Extracted information:

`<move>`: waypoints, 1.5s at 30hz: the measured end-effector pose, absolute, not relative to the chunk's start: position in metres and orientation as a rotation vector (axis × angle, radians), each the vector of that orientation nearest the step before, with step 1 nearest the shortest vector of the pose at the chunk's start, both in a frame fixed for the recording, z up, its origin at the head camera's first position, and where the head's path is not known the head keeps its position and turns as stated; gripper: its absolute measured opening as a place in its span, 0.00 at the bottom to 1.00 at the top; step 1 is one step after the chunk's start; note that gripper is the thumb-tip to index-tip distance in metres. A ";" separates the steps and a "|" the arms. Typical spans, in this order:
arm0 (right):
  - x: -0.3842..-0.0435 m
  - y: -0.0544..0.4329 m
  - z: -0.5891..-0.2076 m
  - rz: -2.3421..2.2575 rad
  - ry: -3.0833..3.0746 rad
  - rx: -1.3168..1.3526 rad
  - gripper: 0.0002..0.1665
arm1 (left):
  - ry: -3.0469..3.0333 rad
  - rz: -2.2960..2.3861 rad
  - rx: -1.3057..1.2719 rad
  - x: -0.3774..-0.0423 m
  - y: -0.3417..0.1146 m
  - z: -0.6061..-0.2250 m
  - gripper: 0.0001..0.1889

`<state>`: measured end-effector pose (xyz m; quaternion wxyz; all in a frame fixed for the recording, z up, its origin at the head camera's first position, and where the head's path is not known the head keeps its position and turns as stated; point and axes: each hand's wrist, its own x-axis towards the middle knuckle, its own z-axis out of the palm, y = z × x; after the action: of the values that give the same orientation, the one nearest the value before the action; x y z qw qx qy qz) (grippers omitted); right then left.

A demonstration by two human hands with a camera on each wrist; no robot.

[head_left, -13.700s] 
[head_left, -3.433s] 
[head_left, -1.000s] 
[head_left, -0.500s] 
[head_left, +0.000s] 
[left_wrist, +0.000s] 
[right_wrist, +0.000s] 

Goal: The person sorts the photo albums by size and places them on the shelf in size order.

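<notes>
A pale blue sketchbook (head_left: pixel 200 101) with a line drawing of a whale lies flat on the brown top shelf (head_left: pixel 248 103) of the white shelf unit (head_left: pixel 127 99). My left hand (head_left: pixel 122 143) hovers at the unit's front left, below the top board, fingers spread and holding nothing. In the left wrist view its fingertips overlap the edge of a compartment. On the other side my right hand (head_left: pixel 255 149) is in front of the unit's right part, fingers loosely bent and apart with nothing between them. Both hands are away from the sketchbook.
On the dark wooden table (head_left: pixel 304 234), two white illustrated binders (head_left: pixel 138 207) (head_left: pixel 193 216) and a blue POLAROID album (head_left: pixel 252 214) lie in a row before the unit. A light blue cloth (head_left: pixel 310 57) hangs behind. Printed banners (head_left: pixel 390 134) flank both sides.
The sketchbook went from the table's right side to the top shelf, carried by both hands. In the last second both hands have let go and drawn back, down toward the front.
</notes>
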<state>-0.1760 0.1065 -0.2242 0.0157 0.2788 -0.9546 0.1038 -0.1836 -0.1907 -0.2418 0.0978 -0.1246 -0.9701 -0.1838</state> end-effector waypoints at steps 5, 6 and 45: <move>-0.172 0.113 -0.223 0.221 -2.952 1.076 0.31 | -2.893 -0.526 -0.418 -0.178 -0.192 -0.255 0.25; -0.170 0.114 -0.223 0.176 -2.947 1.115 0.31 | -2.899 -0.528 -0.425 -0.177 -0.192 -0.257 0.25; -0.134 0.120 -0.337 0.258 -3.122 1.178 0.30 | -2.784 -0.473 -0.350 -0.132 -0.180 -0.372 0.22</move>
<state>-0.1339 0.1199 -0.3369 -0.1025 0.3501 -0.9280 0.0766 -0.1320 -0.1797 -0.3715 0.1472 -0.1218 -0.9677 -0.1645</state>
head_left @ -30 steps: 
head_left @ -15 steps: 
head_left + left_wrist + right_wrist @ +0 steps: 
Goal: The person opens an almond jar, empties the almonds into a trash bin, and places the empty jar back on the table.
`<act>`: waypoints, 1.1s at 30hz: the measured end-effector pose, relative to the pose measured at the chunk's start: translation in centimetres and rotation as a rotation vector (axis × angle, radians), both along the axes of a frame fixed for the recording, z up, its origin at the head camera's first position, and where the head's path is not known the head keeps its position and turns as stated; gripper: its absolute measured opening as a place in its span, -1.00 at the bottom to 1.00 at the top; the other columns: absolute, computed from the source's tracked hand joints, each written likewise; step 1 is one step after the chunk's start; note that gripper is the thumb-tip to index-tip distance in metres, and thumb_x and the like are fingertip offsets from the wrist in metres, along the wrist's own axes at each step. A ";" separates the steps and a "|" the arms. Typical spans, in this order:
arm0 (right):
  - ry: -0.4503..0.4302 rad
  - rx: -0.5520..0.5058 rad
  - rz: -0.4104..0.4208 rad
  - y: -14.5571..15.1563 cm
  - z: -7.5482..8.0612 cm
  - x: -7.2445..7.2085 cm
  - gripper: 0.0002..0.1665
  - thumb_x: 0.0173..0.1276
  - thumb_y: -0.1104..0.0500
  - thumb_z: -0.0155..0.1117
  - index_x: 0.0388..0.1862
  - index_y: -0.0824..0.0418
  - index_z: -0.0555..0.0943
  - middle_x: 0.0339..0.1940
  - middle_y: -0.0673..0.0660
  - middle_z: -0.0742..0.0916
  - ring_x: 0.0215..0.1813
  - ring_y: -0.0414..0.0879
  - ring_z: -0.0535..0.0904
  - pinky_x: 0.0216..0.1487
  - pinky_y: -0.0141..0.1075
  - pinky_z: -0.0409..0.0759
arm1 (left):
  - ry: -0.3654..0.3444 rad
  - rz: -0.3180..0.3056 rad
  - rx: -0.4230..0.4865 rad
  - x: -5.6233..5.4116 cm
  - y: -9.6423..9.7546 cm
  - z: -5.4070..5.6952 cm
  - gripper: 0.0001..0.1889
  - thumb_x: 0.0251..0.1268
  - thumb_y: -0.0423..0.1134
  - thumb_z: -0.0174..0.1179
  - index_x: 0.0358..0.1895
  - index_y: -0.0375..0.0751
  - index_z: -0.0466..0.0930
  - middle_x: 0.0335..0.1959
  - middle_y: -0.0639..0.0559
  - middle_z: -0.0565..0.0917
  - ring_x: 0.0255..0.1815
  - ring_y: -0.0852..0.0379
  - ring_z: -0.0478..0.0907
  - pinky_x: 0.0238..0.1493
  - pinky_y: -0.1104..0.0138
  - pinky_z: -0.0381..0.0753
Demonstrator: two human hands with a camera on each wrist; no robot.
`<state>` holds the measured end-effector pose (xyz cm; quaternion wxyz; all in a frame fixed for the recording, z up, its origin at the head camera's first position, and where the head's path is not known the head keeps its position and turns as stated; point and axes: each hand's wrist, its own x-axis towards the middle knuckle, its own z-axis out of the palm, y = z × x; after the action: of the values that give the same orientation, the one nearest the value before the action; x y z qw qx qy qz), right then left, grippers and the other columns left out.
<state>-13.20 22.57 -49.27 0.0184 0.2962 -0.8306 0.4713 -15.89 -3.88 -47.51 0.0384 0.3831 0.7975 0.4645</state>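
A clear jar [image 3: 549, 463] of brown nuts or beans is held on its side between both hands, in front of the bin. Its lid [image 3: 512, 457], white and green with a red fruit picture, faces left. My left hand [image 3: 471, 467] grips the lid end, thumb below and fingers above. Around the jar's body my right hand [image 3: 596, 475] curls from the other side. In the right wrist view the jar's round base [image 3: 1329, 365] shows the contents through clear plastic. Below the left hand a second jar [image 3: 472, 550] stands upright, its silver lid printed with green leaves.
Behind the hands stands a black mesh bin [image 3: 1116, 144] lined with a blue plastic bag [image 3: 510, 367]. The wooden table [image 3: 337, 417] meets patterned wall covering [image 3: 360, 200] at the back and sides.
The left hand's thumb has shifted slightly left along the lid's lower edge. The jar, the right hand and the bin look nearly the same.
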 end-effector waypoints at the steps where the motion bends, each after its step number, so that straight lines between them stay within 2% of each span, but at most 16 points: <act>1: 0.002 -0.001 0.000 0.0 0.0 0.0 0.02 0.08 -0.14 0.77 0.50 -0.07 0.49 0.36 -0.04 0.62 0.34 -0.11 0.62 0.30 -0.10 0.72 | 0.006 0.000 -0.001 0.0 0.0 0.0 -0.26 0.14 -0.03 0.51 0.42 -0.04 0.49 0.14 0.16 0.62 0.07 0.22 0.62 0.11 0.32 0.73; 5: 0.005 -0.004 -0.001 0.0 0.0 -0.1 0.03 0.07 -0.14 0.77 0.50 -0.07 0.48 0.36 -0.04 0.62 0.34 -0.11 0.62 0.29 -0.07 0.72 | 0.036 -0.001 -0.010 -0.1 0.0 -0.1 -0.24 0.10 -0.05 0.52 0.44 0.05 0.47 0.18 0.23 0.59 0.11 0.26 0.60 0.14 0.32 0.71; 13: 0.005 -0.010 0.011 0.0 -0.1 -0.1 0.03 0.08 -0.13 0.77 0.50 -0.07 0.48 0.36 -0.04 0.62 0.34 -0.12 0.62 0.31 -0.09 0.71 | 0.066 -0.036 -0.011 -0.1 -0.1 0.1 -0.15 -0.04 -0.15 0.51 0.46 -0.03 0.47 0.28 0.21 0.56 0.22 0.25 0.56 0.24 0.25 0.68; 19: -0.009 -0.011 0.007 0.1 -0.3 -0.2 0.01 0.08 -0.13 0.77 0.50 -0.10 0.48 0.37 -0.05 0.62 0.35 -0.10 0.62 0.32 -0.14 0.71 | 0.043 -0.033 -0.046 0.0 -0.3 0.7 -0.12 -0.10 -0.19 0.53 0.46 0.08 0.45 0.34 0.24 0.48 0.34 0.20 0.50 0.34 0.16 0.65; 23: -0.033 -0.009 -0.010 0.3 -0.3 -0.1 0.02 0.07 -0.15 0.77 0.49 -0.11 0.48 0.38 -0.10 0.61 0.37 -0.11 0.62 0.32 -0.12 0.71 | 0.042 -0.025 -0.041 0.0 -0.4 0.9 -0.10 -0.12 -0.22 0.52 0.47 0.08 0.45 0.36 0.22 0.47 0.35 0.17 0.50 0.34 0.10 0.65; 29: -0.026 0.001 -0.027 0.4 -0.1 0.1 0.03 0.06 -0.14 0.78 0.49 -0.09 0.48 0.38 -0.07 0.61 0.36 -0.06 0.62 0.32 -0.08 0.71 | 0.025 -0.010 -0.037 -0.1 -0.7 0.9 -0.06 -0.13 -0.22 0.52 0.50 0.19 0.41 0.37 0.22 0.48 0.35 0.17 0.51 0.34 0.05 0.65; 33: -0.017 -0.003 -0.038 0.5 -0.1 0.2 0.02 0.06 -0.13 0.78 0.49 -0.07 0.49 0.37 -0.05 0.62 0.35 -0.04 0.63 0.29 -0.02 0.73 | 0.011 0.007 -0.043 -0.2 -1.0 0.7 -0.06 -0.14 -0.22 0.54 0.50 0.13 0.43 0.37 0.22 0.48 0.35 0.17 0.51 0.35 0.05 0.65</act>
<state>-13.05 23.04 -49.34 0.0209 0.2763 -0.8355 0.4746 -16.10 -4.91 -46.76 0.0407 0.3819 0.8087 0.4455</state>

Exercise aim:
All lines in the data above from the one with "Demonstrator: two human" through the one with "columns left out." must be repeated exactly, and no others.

Response to the exercise:
Demonstrator: two human hands with a camera on each wrist; no robot.
`<state>` holds the measured end-effector pose (xyz cm; quaternion wxyz; all in a frame fixed for the recording, z up, its origin at the head camera's first position, and where the head's path is not known the head keeps its position and turns as stated; point and axes: each hand's wrist, its own x-axis towards the middle knuckle, its own z-axis out of the palm, y = z × x; after the action: of the values that give the same orientation, the one nearest the value before the action; x y z qw qx qy qz), right then left, grippers and the other columns left out.

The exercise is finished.